THE TASK
The word "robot" may appear in some of the lines below. State how many lines contain it, and write only that number.

========================================

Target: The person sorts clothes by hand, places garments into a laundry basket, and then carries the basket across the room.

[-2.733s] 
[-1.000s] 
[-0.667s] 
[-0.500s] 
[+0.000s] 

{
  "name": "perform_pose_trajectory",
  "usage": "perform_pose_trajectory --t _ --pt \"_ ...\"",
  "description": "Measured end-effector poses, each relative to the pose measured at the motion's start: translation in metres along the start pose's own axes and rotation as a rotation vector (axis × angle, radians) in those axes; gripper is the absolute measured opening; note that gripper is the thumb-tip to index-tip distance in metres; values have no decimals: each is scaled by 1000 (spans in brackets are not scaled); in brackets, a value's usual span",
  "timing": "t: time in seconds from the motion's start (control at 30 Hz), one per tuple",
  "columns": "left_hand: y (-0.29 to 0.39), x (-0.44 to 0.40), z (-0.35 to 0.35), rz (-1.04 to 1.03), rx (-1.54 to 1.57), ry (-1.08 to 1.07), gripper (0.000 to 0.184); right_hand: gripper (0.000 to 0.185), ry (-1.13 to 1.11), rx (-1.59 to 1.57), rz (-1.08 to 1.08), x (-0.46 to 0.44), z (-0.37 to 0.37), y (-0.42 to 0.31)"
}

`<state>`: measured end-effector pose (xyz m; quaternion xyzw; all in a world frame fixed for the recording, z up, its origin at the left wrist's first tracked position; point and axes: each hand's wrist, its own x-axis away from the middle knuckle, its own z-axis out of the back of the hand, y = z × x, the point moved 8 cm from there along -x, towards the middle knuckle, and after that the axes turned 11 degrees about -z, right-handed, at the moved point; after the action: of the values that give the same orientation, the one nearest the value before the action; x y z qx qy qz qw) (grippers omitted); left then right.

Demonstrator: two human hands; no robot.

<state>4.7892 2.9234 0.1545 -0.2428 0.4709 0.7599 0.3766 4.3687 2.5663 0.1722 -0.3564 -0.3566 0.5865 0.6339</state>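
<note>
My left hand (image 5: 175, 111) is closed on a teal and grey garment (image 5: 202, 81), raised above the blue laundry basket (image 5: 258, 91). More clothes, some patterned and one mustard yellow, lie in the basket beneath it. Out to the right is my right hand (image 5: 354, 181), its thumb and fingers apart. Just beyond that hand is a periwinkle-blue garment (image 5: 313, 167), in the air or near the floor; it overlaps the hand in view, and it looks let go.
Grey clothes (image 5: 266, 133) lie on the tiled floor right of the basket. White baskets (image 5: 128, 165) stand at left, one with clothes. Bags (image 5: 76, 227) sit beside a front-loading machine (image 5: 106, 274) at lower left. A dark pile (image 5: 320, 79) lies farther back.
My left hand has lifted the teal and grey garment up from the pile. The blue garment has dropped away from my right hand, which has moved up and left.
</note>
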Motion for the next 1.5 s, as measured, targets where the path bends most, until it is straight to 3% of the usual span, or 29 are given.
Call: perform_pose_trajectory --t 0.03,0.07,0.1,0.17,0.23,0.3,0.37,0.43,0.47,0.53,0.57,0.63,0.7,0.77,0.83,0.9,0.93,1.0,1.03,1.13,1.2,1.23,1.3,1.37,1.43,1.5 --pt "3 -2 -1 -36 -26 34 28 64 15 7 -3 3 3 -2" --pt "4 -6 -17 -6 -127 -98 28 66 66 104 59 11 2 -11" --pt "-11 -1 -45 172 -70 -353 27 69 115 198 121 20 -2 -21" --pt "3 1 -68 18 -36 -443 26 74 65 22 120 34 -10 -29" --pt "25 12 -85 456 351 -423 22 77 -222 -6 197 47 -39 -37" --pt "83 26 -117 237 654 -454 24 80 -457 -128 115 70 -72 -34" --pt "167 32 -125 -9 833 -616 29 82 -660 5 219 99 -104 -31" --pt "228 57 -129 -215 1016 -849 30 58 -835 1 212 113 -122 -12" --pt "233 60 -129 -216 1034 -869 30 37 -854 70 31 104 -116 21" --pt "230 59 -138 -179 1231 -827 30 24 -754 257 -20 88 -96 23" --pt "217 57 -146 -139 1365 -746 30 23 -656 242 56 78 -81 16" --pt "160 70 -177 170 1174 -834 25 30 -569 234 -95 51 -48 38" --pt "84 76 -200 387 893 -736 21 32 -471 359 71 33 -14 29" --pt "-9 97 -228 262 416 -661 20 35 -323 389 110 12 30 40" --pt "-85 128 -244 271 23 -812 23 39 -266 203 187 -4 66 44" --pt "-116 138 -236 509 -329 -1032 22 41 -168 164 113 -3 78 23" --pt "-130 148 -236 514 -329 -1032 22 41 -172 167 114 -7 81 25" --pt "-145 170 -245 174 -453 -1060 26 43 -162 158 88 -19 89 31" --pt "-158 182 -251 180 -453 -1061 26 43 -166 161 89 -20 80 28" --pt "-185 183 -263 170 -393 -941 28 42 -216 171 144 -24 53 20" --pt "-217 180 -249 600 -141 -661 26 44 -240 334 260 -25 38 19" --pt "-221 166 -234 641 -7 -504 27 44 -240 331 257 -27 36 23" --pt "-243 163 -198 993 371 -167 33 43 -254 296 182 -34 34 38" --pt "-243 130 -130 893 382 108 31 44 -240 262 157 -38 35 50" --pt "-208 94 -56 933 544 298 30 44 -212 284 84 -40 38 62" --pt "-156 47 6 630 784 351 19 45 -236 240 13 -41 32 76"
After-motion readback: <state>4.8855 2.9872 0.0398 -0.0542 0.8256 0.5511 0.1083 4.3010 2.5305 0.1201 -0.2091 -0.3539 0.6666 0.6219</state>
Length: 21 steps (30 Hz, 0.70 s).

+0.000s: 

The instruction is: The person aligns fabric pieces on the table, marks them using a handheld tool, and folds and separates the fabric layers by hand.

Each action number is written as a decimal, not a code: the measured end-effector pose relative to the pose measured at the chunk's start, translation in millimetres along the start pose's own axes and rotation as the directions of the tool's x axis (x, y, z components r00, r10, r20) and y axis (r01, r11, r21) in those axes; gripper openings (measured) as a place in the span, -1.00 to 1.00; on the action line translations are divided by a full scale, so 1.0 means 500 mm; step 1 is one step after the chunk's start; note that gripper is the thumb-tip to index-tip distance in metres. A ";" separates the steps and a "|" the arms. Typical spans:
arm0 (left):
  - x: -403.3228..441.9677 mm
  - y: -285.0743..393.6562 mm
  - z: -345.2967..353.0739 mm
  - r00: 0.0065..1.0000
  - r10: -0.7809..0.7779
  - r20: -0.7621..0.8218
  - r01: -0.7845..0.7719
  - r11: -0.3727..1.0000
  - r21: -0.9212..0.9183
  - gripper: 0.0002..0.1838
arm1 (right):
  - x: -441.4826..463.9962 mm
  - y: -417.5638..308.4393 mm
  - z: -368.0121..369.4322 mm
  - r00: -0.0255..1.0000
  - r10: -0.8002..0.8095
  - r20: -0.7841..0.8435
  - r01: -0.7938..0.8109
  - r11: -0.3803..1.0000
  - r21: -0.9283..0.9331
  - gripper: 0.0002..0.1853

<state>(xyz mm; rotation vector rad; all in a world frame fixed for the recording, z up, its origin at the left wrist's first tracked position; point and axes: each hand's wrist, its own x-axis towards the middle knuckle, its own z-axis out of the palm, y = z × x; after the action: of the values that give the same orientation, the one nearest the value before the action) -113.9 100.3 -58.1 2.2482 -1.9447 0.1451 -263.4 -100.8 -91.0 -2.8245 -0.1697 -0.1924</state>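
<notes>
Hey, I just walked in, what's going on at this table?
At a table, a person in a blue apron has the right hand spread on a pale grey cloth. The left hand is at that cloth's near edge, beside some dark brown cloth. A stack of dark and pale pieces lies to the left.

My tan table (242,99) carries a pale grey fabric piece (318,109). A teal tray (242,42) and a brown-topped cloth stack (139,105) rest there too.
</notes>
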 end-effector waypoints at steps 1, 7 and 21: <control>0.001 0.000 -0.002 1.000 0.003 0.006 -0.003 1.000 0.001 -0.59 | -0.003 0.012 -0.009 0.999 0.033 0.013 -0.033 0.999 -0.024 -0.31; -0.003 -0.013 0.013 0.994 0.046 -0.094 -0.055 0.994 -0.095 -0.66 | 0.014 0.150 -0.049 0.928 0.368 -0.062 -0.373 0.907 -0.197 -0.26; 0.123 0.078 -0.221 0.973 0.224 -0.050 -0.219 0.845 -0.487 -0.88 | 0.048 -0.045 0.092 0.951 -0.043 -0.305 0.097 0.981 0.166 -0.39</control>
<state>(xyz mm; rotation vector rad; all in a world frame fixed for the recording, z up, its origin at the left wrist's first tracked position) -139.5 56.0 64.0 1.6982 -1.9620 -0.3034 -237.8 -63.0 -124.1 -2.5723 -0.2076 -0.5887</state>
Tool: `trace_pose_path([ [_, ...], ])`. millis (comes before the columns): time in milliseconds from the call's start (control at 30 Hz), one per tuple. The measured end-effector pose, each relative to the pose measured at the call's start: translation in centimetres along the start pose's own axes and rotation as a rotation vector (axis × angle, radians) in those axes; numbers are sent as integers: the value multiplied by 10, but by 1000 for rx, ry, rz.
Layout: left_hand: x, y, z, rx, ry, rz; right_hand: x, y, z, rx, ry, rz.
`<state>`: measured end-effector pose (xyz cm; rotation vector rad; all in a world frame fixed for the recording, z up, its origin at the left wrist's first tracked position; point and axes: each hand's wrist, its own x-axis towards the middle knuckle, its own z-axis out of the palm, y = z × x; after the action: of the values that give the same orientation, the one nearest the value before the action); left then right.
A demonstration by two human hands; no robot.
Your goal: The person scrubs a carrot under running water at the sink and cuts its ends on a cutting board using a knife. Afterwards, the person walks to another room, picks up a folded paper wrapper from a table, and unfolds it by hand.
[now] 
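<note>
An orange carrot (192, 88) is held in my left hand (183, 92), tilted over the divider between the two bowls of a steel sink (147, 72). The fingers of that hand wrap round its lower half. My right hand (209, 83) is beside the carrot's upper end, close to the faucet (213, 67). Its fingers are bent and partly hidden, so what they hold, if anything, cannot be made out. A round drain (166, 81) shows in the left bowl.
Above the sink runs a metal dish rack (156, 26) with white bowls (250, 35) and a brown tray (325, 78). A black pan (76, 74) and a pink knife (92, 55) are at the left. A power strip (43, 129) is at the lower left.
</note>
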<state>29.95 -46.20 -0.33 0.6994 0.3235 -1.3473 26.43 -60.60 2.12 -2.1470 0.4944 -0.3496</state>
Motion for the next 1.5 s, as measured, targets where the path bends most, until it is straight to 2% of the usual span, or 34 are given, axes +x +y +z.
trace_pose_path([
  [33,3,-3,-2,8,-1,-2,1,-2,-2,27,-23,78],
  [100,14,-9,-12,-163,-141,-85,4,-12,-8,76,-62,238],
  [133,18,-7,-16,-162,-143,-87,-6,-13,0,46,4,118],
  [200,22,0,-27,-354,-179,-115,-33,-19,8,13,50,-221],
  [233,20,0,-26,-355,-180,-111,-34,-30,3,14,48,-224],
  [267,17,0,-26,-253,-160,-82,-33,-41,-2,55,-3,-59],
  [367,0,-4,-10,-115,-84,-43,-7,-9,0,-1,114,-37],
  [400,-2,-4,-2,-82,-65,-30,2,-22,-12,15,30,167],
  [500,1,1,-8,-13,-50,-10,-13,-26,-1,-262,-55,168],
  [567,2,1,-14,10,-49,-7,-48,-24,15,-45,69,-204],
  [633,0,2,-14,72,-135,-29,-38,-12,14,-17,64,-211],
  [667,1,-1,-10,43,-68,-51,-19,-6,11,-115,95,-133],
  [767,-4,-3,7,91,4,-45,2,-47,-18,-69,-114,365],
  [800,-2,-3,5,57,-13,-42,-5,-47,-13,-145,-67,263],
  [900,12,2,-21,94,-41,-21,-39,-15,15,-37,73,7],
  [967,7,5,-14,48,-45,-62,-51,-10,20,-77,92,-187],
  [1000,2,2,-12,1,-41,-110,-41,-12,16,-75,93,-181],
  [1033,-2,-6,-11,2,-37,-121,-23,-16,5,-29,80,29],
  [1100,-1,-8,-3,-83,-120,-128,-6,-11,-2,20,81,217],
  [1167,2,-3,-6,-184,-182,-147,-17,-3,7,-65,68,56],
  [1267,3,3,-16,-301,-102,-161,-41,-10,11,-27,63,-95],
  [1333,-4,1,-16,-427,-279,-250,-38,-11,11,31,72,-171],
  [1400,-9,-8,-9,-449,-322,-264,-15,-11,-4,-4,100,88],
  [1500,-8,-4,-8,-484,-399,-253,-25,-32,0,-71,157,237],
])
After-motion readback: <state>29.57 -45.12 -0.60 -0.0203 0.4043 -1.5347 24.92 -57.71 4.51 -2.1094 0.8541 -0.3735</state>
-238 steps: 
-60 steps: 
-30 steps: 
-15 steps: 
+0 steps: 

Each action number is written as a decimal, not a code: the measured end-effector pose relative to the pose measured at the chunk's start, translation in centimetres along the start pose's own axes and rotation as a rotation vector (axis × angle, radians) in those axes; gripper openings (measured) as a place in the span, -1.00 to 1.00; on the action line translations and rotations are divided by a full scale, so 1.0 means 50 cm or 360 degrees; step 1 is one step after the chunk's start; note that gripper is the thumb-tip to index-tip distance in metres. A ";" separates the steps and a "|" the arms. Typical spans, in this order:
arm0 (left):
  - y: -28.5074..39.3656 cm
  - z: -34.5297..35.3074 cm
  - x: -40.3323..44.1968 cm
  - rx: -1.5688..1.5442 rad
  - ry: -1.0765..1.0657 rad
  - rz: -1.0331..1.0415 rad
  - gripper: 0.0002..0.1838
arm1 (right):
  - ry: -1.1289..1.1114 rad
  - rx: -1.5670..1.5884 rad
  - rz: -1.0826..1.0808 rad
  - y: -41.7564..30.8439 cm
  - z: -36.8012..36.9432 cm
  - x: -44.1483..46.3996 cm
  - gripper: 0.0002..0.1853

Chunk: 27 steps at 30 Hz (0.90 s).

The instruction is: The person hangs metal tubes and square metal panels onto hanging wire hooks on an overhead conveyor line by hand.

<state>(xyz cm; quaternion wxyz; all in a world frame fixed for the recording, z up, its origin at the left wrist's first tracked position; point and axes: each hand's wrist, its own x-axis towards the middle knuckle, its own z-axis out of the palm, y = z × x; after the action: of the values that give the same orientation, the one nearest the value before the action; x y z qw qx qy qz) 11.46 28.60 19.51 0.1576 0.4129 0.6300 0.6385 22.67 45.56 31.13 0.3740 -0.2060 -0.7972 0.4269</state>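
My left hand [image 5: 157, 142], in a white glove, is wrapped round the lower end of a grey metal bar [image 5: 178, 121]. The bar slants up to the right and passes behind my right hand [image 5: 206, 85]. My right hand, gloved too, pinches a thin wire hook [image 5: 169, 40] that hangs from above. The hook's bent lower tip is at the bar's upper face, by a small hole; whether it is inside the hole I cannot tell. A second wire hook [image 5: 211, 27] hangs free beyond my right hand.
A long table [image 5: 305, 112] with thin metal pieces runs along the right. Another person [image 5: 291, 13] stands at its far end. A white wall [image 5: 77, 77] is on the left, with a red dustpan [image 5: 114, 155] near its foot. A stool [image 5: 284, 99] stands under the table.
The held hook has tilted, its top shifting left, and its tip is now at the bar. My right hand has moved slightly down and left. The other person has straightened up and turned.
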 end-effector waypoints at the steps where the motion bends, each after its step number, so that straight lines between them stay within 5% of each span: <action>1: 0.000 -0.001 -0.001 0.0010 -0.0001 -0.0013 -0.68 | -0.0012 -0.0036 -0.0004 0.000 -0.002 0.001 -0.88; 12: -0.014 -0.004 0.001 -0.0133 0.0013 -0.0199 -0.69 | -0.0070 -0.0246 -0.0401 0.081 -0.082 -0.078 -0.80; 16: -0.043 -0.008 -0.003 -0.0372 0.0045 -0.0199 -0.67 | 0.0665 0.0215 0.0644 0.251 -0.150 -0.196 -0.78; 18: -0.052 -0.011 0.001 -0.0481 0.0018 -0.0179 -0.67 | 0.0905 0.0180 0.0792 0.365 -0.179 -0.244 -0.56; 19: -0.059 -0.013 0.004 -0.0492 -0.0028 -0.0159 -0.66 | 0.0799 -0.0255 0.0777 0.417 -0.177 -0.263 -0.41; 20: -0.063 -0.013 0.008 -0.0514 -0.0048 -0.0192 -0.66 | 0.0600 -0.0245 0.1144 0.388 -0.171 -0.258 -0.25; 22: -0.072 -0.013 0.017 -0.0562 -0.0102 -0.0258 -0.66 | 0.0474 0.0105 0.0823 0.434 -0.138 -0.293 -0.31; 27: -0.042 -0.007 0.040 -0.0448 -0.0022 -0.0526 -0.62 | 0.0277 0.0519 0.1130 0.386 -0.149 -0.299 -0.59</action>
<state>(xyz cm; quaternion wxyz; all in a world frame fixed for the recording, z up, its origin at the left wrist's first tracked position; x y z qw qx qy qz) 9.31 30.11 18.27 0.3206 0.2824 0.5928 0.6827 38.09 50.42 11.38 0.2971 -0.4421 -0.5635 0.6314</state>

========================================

THE COMPLETED TASK
2